No pictures should appear. The lines from the beginning of the listing through the one holding "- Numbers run" must be reproduced exactly, and nothing more.
====================
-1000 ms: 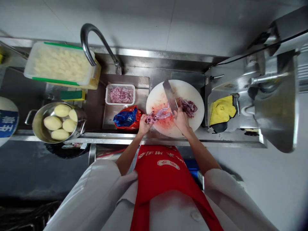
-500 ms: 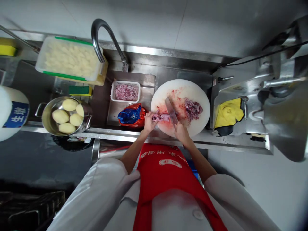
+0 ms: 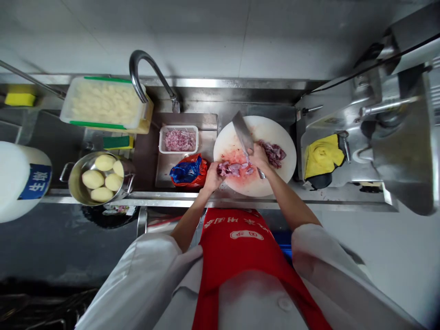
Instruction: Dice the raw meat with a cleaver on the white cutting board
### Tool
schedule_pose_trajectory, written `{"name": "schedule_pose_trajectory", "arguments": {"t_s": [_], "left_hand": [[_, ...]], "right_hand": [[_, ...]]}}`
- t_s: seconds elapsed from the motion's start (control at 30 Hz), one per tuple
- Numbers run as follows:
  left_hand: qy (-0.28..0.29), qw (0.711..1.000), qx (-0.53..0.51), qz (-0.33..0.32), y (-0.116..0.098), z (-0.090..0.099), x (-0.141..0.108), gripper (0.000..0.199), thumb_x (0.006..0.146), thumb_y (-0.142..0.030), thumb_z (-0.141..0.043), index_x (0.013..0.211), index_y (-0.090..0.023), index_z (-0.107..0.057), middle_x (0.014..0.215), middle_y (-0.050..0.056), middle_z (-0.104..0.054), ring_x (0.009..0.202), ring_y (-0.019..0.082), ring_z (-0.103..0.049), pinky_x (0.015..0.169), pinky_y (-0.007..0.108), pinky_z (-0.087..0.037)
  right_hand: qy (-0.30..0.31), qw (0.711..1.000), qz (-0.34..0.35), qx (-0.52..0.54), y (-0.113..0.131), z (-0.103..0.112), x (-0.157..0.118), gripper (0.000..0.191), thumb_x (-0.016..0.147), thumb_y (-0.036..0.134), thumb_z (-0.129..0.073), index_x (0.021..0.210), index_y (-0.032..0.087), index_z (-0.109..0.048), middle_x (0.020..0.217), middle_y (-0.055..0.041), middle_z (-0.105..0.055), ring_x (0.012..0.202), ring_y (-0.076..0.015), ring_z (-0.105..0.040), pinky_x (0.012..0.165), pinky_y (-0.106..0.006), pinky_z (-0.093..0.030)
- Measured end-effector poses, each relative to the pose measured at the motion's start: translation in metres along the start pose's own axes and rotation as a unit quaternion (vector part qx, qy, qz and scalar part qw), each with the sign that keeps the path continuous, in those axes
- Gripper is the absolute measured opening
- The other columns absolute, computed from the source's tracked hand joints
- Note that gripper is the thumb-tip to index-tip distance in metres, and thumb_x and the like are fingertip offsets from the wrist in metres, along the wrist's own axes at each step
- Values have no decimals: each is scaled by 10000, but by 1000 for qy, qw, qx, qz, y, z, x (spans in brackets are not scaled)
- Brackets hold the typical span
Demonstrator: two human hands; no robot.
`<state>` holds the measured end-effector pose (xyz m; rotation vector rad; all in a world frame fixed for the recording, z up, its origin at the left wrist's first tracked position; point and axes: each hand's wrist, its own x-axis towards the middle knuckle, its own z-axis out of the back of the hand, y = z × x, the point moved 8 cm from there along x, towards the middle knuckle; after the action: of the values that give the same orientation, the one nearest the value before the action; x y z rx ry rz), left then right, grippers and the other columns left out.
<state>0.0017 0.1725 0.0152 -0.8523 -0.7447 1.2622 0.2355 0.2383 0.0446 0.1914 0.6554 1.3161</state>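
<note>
Raw meat (image 3: pixel 236 169), a pale pink strip with loose slices at its right end, lies on the near left part of the round cutting board (image 3: pixel 266 128). The left hand (image 3: pixel 213 178), at the board's left rim, has its fingers curled around the strip's left end; its exact fingertip placement cannot be made out at this size. The right hand (image 3: pixel 258 156), above the middle of the board, grips the handle of a cleaver (image 3: pixel 242 132), whose blade slants toward the board's far left edge. A heap of darker meat (image 3: pixel 275 155) sits on the board's right half. Left of the board stand a white basket (image 3: pixel 161 140) of finely cut pink pieces and, nearer the person, a red and blue plastic bag (image 3: pixel 189 172). In handling, the strip is judged light, soft and limp, apt to bend and spread rather than hold a line; its wet sheen and the red smears on the board suggest a slippery surface. The sound hold is at the thick left end, fingertips tucked back and pressing down against the board, well apart from the edge; the loose slices offer poor purchase and are better gathered as a group.
</note>
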Motion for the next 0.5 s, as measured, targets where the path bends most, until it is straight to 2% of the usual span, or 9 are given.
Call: {"name": "schedule_pose_trajectory", "arguments": {"t_s": [0.07,0.1,0.2,0.27,0.37,0.43,0.5], "left_hand": [[-21,1000,17,-10,-12,-3,4,559,715,-227,-772,1234,-186,-570,1156,117,-576,1046,273,-578,939,409,-485],[-15,999,39,-24,-22,-11,9,613,716,-231,-777,1283,-193,-546,1215,130,-558,1109,298,-556,984,442,-462],[72,986,126,-85,-53,-60,30,694,698,-276,-828,1328,-218,-542,1357,161,-504,1268,399,-450,1077,552,-365],[145,970,154,-116,-65,-94,42,703,690,-267,-849,1329,-229,-558,1420,172,-464,1308,425,-421,1080,559,-362],[233,953,144,-125,-67,-124,52,504,781,-159,-736,1268,-209,-619,1411,168,-482,1192,353,-560,1004,459,-465],[277,943,128,-130,-64,-129,55,384,810,-82,-619,1175,-189,-675,1376,151,-526,1051,291,-641,936,406,-514],[302,936,111,-145,-64,-129,58,364,775,-26,-552,1062,-175,-719,1337,135,-571,998,267,-662,914,389,-529]], "right_hand": [[-67,998,-10,14,-25,20,-14,339,917,261,-549,1202,86,-604,1114,-158,-701,1046,-263,-650,885,-325,-484],[-96,995,-18,20,-37,29,-23,351,927,273,-521,1216,88,-598,1120,-158,-696,1049,-268,-644,898,-343,-481],[-141,989,-50,18,-67,47,-54,380,947,295,-445,1227,83,-589,1103,-176,-685,1052,-290,-627,917,-385,-468],[-140,987,-78,14,-84,49,-76,386,945,318,-430,1209,85,-588,1075,-187,-682,1039,-301,-620,900,-388,-465],[-132,985,-113,20,-105,45,-107,382,947,353,-406,1172,105,-590,1063,-193,-676,1031,-306,-612,876,-379,-461],[-135,982,-130,29,-115,40,-125,390,943,376,-403,1153,108,-592,1061,-198,-672,1031,-311,-609,867,-379,-459],[-135,979,-144,45,-124,34,-138,401,937,390,-401,1144,107,-595,1040,-195,-674,1013,-313,-615,848,-378,-462]]}}
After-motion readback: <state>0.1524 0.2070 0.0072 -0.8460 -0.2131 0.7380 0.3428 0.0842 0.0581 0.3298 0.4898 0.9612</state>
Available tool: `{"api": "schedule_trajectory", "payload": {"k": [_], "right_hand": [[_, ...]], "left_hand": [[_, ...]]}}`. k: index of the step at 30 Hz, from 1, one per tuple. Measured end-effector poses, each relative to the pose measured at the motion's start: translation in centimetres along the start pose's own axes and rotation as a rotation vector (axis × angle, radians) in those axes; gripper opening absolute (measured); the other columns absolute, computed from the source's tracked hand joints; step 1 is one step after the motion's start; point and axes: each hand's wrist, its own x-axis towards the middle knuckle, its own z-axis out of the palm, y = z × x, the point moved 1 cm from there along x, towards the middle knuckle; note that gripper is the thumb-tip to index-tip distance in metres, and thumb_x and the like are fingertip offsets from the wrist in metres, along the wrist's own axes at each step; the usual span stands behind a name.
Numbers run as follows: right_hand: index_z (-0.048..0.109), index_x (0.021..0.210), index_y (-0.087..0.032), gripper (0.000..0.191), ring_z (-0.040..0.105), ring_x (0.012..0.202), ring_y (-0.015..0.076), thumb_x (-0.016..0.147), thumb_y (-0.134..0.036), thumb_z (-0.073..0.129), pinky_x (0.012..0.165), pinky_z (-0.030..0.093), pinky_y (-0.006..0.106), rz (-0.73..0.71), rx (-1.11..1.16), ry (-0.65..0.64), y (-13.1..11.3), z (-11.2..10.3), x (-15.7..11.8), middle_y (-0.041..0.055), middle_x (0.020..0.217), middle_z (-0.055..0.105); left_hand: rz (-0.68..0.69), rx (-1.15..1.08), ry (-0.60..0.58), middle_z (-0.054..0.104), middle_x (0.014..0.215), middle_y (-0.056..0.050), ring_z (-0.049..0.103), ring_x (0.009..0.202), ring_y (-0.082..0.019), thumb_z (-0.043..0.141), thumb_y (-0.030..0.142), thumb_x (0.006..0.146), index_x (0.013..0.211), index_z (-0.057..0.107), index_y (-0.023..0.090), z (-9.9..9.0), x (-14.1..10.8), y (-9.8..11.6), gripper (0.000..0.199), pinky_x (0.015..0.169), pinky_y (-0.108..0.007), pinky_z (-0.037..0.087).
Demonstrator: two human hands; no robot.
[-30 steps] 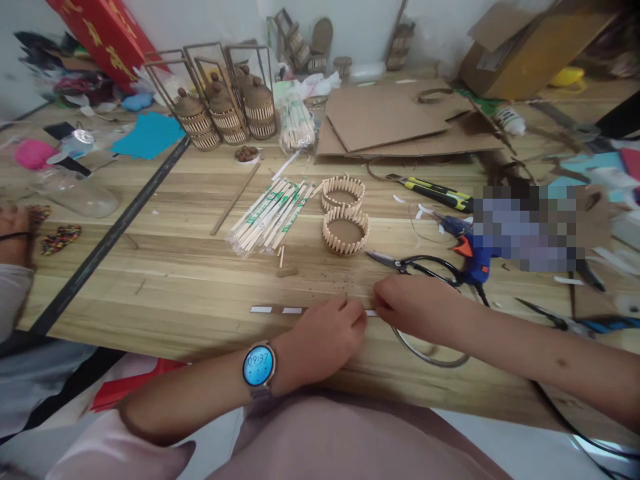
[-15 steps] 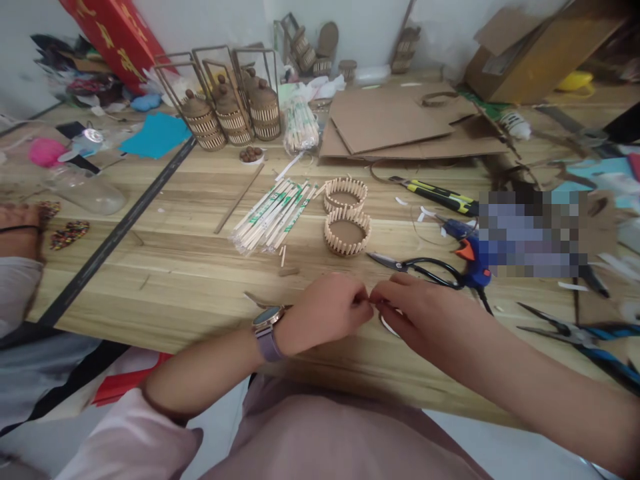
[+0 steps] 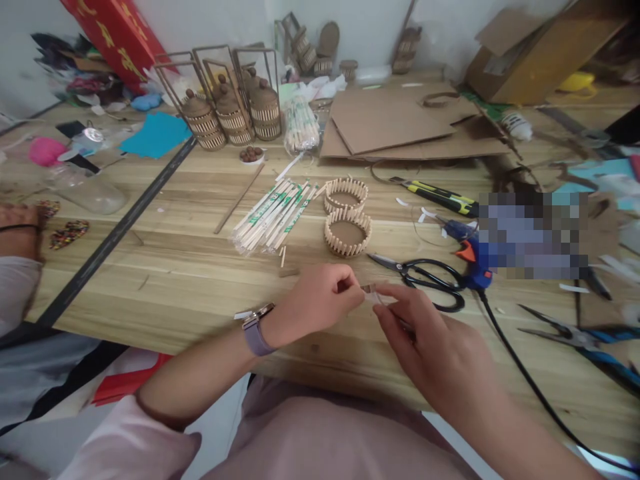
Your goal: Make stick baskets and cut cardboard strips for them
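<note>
My left hand, with a watch on its wrist, is closed in a pinch on a thin brown strip; a short end of it shows past the fingertips. My right hand is just to the right, thumb and forefinger bent around a thin whitish strip beside that end. Most of both strips is hidden by the fingers. Beyond the hands stand two round brown bases ringed with short wooden sticks, a nearer one and a farther one. Scissors lie close to my right hand.
Packed sticks lie left of the ringed bases. A blue glue gun, a utility knife and pliers lie to the right. Lantern-like pieces and cardboard sheets stand behind. Another person's hand rests at far left.
My right hand has moved down slightly, opening a small gap to my left fingertips where strip now shows. My left hand has shifted slightly left and up. More of the scissors and a black cable shows.
</note>
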Motion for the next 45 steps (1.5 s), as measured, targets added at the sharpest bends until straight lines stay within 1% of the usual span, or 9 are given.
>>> {"api": "schedule_trajectory", "payload": {"k": [5, 10, 15, 18, 23, 27, 31, 37, 45], "right_hand": [[0.057, 0.108, -0.019, 0.018, 0.071, 0.061, 0.017, 0.101, -0.029, 0.044, 0.059, 0.051, 0.026, -0.002, -0.078, -0.003, 0.0, -2.3, -1.5, 0.0047, 0.081, 0.077], [0.059, 0.116, -0.026, 0.027, 0.074, 0.077, 0.0188, 0.1, -0.037, 0.041, 0.063, 0.055, 0.027, 0.035, 0.065, -0.179, 2.4, -3.5, -1.3, 0.0035, 0.102, 0.077], [0.062, 0.114, -0.03, 0.025, 0.073, 0.08, 0.0202, 0.097, -0.039, 0.045, 0.067, 0.056, 0.029, 0.264, 0.212, -0.431, 3.7, -3.8, -1.0, 0.0025, 0.101, 0.076], [0.062, 0.101, -0.029, 0.022, 0.071, 0.074, 0.0204, 0.096, -0.04, 0.044, 0.062, 0.055, 0.029, 0.317, 0.253, -0.484, 4.1, -3.8, -0.7, 0.0039, 0.092, 0.075], [0.062, 0.082, -0.027, 0.025, 0.066, 0.076, 0.0213, 0.093, -0.041, 0.044, 0.065, 0.053, 0.031, 0.241, 0.229, -0.452, 5.2, -4.3, 0.0, 0.0076, 0.089, 0.07], [0.062, 0.077, -0.027, 0.027, 0.052, 0.049, 0.0169, 0.089, -0.044, 0.045, 0.045, 0.038, 0.028, 0.376, 0.226, -0.705, 5.6, -4.1, 0.4, 0.0013, 0.059, 0.061], [0.062, 0.074, -0.024, 0.022, 0.051, 0.055, 0.0157, 0.083, -0.034, 0.045, 0.05, 0.038, 0.026, 0.422, 0.284, -0.917, 5.2, -2.1, 1.4, 0.0005, 0.061, 0.061], [0.062, 0.073, -0.021, 0.016, 0.049, 0.058, 0.0131, 0.08, -0.025, 0.048, 0.054, 0.036, 0.025, 0.337, 0.389, -0.884, 4.4, 1.8, 2.0, -0.0022, 0.062, 0.059], [0.061, 0.072, -0.021, 0.016, 0.05, 0.057, 0.0128, 0.079, -0.017, 0.048, 0.054, 0.036, 0.024, 0.329, 0.268, -0.87, 3.3, 2.1, 2.7, -0.0026, 0.062, 0.06]], "left_hand": [[-0.057, 0.034, 0.116, 0.06, 0.064, 0.004, 0.05, 0.06, -0.011, 0.053, 0.024, 0.082, 0.068, 0.06, 0.017, -2.5, 0.4, -0.9, 0.017, 0.056, -0.023, 0.033], [-0.045, 0.085, -0.351, 0.068, 0.071, 0.002, 0.056, 0.063, -0.012, 0.058, 0.028, 0.086, 0.08, 0.07, 0.017, -2.6, 0.4, -0.7, 0.017, 0.058, -0.023, 0.036], [-0.019, 0.14, -0.454, 0.071, 0.083, 0.002, 0.063, 0.074, -0.013, 0.058, 0.013, 0.086, 0.1, 0.069, 0.018, -1.0, -0.1, -0.5, 0.018, 0.064, -0.022, 0.042], [0.096, 0.322, -0.404, 0.071, 0.088, 0.0, 0.063, 0.084, -0.017, 0.059, 0.013, 0.088, 0.092, 0.068, 0.018, -0.1, -0.6, -0.8, 0.011, 0.07, -0.026, 0.043], [0.288, 0.677, -0.221, 0.065, 0.096, -0.006, 0.057, 0.093, -0.023, 0.056, 0.019, 0.095, 0.092, 0.064, 0.017, 1.4, -2.0, -1.4, 0.009, 0.079, -0.034, 0.045], [0.396, 0.837, -0.142, 0.059, 0.099, -0.01, 0.051, 0.094, -0.026, 0.053, 0.017, 0.096, 0.091, 0.062, 0.015, 2.4, -2.8, -1.6, 0.01, 0.082, -0.038, 0.045], [0.418, 0.728, -0.144, 0.058, 0.096, -0.008, 0.051, 0.092, -0.021, 0.046, 0.008, 0.096, 0.088, 0.06, 0.013, 3.0, -2.9, -2.3, 0.017, 0.085, -0.035, 0.046], [0.356, 0.603, -0.141, 0.058, 0.095, -0.005, 0.053, 0.088, -0.018, 0.044, 0.007, 0.096, 0.089, 0.059, 0.014, 3.2, -3.1, -2.7, 0.018, 0.08, -0.03, 0.047], [0.332, 0.568, -0.136, 0.058, 0.094, -0.005, 0.054, 0.087, -0.018, 0.042, 0.008, 0.097, 0.091, 0.059, 0.016, 3.2, -3.0, -2.6, 0.02, 0.079, -0.031, 0.048]]}}
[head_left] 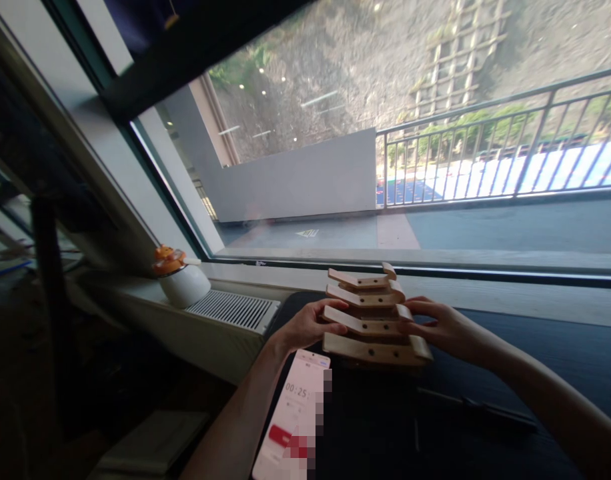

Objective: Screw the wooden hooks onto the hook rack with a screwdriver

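Observation:
A small slatted wooden rack (370, 327), made of several bent light-wood slats with dark screw holes, is between my hands above the black tabletop (380, 427). At its left side, my left hand (313, 322) grips the end of a slat, thumb and fingers closed on it. My right hand (433, 327) pinches the rack's curled right end. What lies beneath the slats is hidden, so I cannot tell whether the rack touches the table. A phone (298, 407) showing a running timer lies just below my left hand.
A dark, thin tool (495, 408) lies on the table to the right. Left of the table, a white pot with an orange lid (183, 280) stands beside a vent grille (235, 309) on the sill. A large window with a railing (465, 167) outside fills the background.

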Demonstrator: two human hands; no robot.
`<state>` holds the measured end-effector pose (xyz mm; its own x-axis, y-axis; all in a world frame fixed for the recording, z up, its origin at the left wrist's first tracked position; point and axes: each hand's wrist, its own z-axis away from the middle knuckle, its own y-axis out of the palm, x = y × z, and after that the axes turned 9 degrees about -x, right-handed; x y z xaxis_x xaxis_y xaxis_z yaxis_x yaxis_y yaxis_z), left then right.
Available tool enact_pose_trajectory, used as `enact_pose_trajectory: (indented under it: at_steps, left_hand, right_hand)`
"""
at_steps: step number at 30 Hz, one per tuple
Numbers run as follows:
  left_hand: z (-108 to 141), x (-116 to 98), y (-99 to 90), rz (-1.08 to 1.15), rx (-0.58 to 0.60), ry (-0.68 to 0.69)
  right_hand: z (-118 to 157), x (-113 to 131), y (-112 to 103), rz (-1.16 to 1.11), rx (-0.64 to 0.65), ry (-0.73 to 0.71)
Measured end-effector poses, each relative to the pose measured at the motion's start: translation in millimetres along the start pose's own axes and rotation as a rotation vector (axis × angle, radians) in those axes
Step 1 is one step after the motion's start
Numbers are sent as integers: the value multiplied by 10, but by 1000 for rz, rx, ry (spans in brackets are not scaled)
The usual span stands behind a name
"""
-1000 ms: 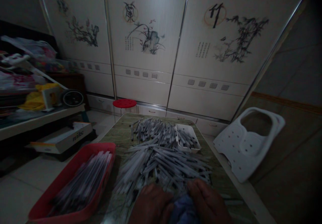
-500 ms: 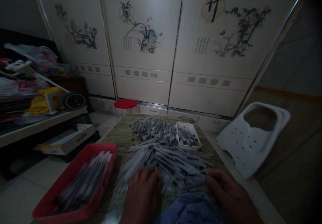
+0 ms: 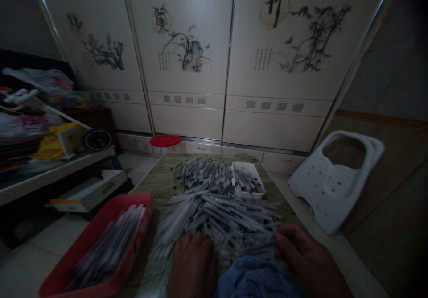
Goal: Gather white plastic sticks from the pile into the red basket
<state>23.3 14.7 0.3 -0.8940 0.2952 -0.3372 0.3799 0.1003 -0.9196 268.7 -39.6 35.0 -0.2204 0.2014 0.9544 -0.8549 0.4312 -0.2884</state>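
Found a broad heap of slim translucent pens [image 3: 230, 213] with dark ends on the green marbled tabletop [image 3: 155, 184], right of the red plastic tray [image 3: 90, 229]. Noted mixed long axes: nearest the red tray, running from near left to far right, roughly along the tray's own long side; farther right of the red tray, running mostly from far left to near right, with several dark ends at the right. Recorded further pens [image 3: 113, 249] inside the red tray, laid lengthwise, and a white tray [image 3: 249, 194] beyond and right of it, holding pens at crossed angles. Observed the left hand [image 3: 194, 262] right of the red tray's near half, back up, fingers bent at the heap's near edge; cannot tell whether grasping a pen. Observed the right hand [image 3: 297, 255] farther right of the red tray, thumb and forefinger drawn together beside pen ends; cannot tell whether pinching one. Noted a crumpled blue cloth [image 3: 256, 278] between both hands. Checked margins: narrow strip of tabletop exposed between red tray and heap, wider patch beyond the red tray's far end, slim strip along the tabletop's right edge, opposite the red tray.
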Motion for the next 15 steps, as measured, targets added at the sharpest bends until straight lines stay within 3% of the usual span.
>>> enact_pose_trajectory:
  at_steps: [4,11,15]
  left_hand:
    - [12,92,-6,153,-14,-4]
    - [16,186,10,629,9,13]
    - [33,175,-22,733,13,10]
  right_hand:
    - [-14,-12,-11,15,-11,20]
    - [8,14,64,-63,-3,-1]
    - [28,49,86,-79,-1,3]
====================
» **Exercise result**
-1000 ms: 
-500 ms: 
+0 ms: 
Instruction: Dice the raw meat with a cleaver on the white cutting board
### Tool
schedule_pose_trajectory, written `{"name": "schedule_pose_trajectory", "arguments": {"t_s": [_], "left_hand": [[_, ...]], "right_hand": [[_, ...]]}}`
- t_s: seconds elapsed from the motion's start (control at 30 Hz), one per tuple
- Numbers run as follows:

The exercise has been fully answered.